--- Data extract ---

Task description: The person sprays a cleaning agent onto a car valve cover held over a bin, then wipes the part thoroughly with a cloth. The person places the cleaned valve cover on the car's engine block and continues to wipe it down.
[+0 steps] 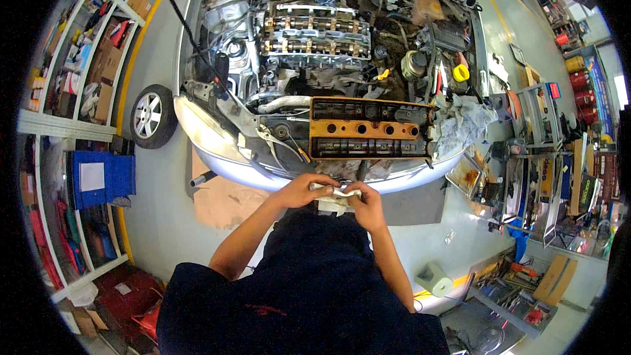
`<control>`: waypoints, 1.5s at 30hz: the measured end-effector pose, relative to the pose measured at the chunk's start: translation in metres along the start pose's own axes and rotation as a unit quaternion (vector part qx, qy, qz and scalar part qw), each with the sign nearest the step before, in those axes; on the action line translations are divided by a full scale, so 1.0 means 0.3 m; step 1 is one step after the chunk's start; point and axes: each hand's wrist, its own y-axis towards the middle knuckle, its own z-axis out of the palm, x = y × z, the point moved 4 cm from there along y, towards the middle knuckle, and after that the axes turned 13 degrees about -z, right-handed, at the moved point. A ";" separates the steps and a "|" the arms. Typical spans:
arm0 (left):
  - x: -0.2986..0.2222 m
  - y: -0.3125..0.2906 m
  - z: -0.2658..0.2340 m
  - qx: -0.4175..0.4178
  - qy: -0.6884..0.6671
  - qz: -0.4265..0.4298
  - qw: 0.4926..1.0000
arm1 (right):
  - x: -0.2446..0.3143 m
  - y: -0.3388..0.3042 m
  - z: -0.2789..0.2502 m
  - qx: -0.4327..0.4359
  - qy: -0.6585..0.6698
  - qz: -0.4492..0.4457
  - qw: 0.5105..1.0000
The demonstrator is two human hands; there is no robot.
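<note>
Close to my body, just off the front bumper, my left hand [300, 190] and my right hand [367, 206] both pinch a crumpled white wipe or paper towel [340, 192] between them. Part of it hangs below my fingers. Just ahead lies a valve cover [365, 129], its hollow inside facing up, brown-orange along the middle and rim. It rests across the car's front edge and neither hand touches it. Beyond it is the uncovered engine [315, 34], with its camshafts showing. Left of the cover lie tools that look like pliers [268, 141].
Crumpled grey-blue rags [463, 121] lie right of the cover, below a yellow cap [461, 73]. The bumper [230, 172] curves before me. A wheel [152, 116] leans at left near shelving [66, 128]. A paper roll [434, 280] and a stained tray [465, 176] are at right.
</note>
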 end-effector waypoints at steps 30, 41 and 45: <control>-0.208 -0.061 0.060 -0.208 0.133 -0.016 0.969 | 0.104 0.030 -0.030 0.000 -0.060 0.027 0.998; -0.254 -0.095 0.190 -0.399 0.375 0.181 0.817 | 0.005 -0.006 0.047 -0.100 -0.013 0.036 0.994; -0.268 -0.136 0.210 -0.364 0.327 0.184 0.852 | 0.022 -0.019 0.063 -0.157 0.173 0.134 0.963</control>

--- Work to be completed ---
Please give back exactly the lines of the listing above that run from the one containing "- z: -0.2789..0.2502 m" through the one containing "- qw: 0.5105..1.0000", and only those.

--- Reply to the task ---
  - z: -0.2789..0.2502 m
  - qx: -0.4327..0.4359
  - qy: -0.6585..0.6698
  - qz: -0.4492..0.4457
  - qw: 0.5105..1.0000

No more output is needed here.